これが単なる道徳本の枠を超えて名著と呼ばれ続けている所以なのです。
一家に一冊、是非揃えて頂きたい本です。
あの時代を思い出す
★★★★2009-10-01
 この本を読んでいる最中、何度私の中学・高校時代と重なったであろうか。同級生間の馬鹿らしい虐め、裏切り、自害を考えるほどの自己嫌悪が。私以外の皆も、青春を歩むうちに避けて通れなかったことであろう。当時の私と作中のコペル君、人間として出来ているのはどちらかというならば、どう考えてもコペル君であろう。私ならば、とても虐められている同級生をフォローして挙げられなかった。北見君のように悪友を殴りつけてやる程の信念はなかった。コペル君は、自分が日本全国、いや世界の全人口からすれば自分が如何にちっぽけな存在なのかを知っていた、1人で生きているつもりが沢山の人々の支え合いによって生きていることを。全く兜を脱ぐ次第である。
 そんなコペル君も或る日、親友たちとの大約束を破ってしまう。風邪を拗らせ、1ヵ月近くも寝込んでしまうわけだが、彼は、友を裏切った罪悪感でいっぱいであった。そこで、己を知ったのである。叔父さんの知恵を借り、ついに友を取り戻した。人間、誠実さが大事であることを、潔さが大事であることを学ばせていただいた。

 戦前の道徳書として執筆された本であるが、決して古くなく、精巧な美しい文章である。この書に描かれた大日本帝國は決して、しばしば戦後に言われるような血塗られた時代ではなかったということも本編と関係なしに学べることでもある。現在、我が国が使用している「中国」という国名も、歴史的にも学問的にも正しい「支那(チャイナ)」を使用しており、ねつ造が多い岩波書店もやるではないかと思った。

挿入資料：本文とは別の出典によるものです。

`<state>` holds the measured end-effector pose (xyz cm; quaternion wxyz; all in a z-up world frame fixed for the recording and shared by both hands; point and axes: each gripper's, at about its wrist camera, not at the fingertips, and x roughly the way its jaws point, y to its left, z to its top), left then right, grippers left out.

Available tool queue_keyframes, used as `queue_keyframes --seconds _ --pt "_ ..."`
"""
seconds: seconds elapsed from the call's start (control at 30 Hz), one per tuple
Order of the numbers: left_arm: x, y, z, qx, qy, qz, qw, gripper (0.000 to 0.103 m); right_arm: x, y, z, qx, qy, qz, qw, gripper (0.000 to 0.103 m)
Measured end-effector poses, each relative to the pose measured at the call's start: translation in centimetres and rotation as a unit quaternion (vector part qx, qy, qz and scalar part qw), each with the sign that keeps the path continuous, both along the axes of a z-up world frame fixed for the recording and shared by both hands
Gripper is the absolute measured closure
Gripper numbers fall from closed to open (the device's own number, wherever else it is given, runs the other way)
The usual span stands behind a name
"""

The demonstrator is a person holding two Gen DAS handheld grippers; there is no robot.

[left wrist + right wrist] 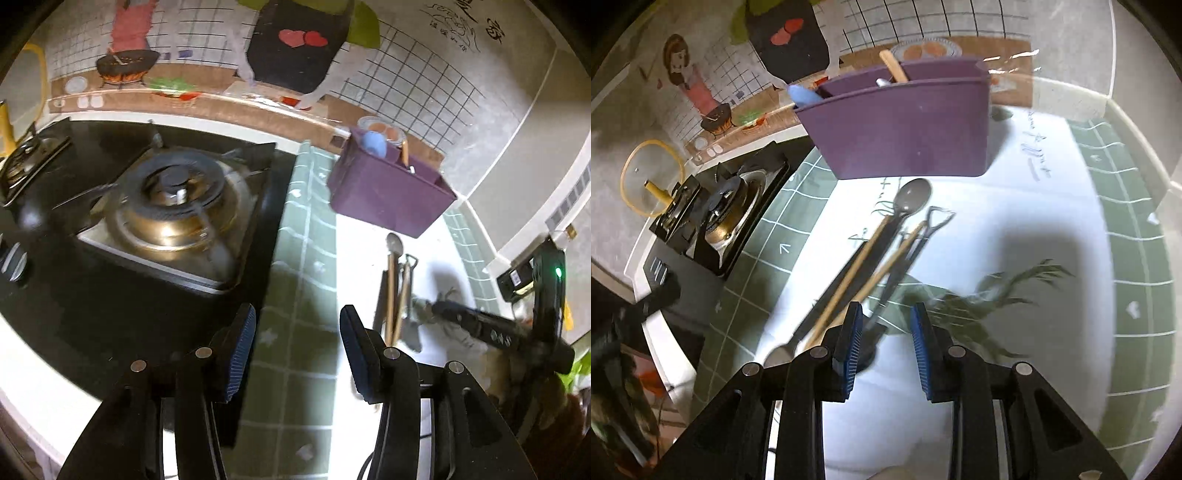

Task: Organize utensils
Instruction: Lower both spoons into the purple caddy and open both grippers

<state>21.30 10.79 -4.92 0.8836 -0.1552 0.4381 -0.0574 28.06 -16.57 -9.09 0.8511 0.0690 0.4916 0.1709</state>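
Lying in a loose bundle on the white sheet of the worktop [1052, 229], the utensils wait just in front of the purple holder [905, 129]: a grey spoon [912, 197] with a smooth rounded bowl, two pale wooden chopsticks [871, 258], and a thin dark wire-headed utensil [936, 221]. All look light, stiff and slender; the spoon's plastic-looking bowl would likely be slippery, so its dark handle seems the better place to pinch. The chopsticks, being round, may roll apart unless taken near mid-length.

The right tool [886, 343] hovers over the handle ends, its ribbed blue pads parted and holding nothing. The left tool [297, 354] is likewise spread and empty, above the green tiled mat [306, 229] beside the gas burner [177, 199]. The holder already carries a wooden stick [894, 66] and a blue piece [805, 94].
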Motion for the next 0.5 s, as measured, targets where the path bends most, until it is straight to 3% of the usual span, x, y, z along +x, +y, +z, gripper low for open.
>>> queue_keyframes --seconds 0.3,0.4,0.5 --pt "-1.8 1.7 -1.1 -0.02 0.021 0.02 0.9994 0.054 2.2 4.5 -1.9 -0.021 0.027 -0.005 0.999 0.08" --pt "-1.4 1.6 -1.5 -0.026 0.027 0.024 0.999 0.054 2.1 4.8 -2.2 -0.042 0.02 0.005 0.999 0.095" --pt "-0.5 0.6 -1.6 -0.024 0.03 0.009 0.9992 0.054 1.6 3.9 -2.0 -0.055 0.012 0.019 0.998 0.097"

案の定、あとがきの歴史解釈は、GHQによるWGIPの影響が強いものであったが・・
 倫理や道徳について、一言言うならば、倫理は一神教によって善悪を判断することをいい、道徳は世間の目を気にすることで己の行動に規範を作る場合をいう。著者と丸山氏はあとがき部分でそれをごちゃごちゃにしている点があったので付け足しておく。
 総合的に見て、素晴らしい道徳書であり、多くの中高生に薦めたい。手始めに、知人の御子息に一冊プレゼントしようと思う。日本人のほとんどが目を通したことのある本として、後世まで残ればきっと、我が国はより良い国となっているだろう。
一見古臭いけど
★★★★★2009-09-07
 「コペル君」(本田潤一)は旧制中学1年生。
 日々の生活の中で感じたこと・考えたことなどについて,叔父と話し,叔父がそれについて感じたこと・考えたことを「ノート」に記して,コペル君に示す。

 例えば,コペル君と友人は,級友の北見君が5年生の黒川君に目を付けられていると噂を聞き,北見君がやられそうになったら皆で一緒にやられようと約束した。にもかかわらず,実際に北見君がやられる場面を目の当たりにし,浦川君たちが身を張って北見君をかばったにも関わらず,コペル君だけは恐怖心から動くことができなかった。
 叔父さんは,あれこれと言い訳を考えるコペル君に,「コペル君,いま君はそんなことを考えていちゃいけないんだ。いま君がしなければならないことは,何よりも先に,まず北見君たちに男らしくあやまることだ。済まないと思っている君の気持を,そのまま正直に北見君たちに伝えることだ。その結果がどうなるか,それは,いまは考えちゃあいけない。」と一喝する(234頁)。

 コペル君の感じたこと・考えたことは,一見すると古くさい感じがするが(本書が刊行されたのは1937年),おそらく,本質的には現代でも大きくは変わらないような気がする。文字通り,人が「どう生きるか」を考えるきっかけを提供してくれる好著である。
道徳教育というならこのくらいのものを
★★★★★2009-08-21
 こどもの通う小学校が道徳教育に力を入れている。ちかごろ道徳教育が大事だと声高に言う人が増えているようだが、ほかの教科と性格が異なり、教えるのは難しそうだ。
 「こういうことをするのは良くないことです、だからやめましょう」という「正解」を示し、知識として教えても、実際の行動と結びつくかは別である。また、変に複雑な問題を取り上げて子どもを悩ませて終わる(どちらも正解です、といわれて子どもは途方に暮れてしまう)のも本筋ではないだろう。本当に道徳教育を考えるなら、本当に大切なことを、シンプルに取り上げ、しかも、魂に響くようなものでなければ意味がない。
 この本は戦前のもので、主人公は旧制中学に通うお坊ちゃんだが、内容に古いところはないし、非常に上質である。言葉遣いや細部は時代を感じさせるが、難解というほどではないし、現代の作品にはないすがすがしい雰囲気がある。
 社会の一員であることの自覚、学校での弱い者いじめ、友情、裏切り、和解などが十五歳の少年の目から描かれる。生きていく上で芯となる重要でシンプルな事柄が取り上げられている。フェアに、誠実に生きるとはどういうことか。
 ぜひ子どもに(高学年になったら)読ませたいと思う。こういう本を読むのは教養の一部だと思う。
ブレードランナーとネバーエンディングストーリーを足したよう。
★★★★★2009-04-19
 霧雨の銀座のデパートから見下ろす街、映画”ブレードランナー”の冒頭のように、暗く、少し不気味な雰囲気で始まる。知らず知らずに、”コペル君”と”叔父さん”の話に引き込まれている。コペル君の生活、成長を通して語られる内容。空を飛ぶわけでもなく、創造上の怪物がでてくる訳でもないが、”ネバーエンディングストーリー”のように、成長していくコペル君。そして、中学生とか大人とか関係なく、人間としての普遍的な問いかけがされる。。。
こんなに平易な文なのに、こんなに考えさせられる本に出会ったのは初めてである。哲学的な本です。カブールとかペシャワルとかアフガニスタンの話まで最後に出てくる。太平洋戦争が始まる頃の年代に書かれたようだが、時代も空間も超えたような感覚が読んでいて時々おこる。不思議で、魅力的な本である。